- Hangul: 불사조 로보트 피닉스킹
- Hanja: 不死鳥 로보트 피닉스킹
- RR: Bulsajo roboteu Pinikseuking
- MR: Pulsajo robot'ŭ P'iniksŭk'ing
- Directed by: Jeong Su-yong
- Written by: Lim Woong-sun
- Produced by: Choe Deok-su An Bong-sik
- Cinematography: Kim Jong-seok
- Edited by: Ree Kyoung-ja
- Music by: Jeong Min-seob
- Release date: January 20, 1984;
- Running time: 67 minutes
- Country: South Korea
- Language: Korean

= Phoenix-bot Phoenix King =

Phoenix King is a South Korean animated feature film. It was later dubbed into English and released in America and Europe as Defenders of Space and parts of its footage was used to create Space Thunder Kids. The small image of the movie poster depicts a toy version of Phoenix King that was released.

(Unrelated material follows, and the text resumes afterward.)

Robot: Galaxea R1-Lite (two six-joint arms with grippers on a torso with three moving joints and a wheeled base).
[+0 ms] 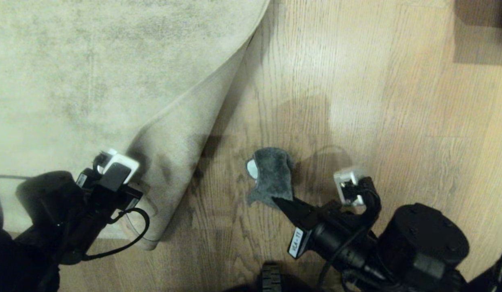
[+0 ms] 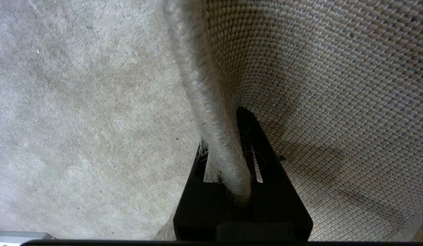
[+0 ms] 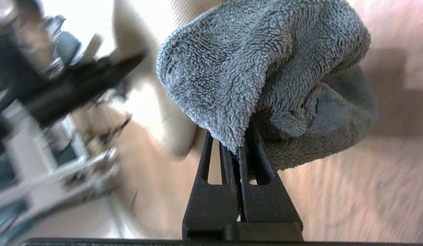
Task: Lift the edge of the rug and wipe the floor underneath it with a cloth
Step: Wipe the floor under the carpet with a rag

Phoenix King is identical to a Diaclone toy No.10 Fire Engine, that later became Inferno of the Transformers. This is the earliest animated version of said toy.

==Criticism==
The film is infamous for copying designs from numerous Super Robot Series in Japan, especially Mazinger Z, Ippatsuman, Space Cruiser Yamato, Mobile Suit Gundam and many of Leiji Matsumoto's works.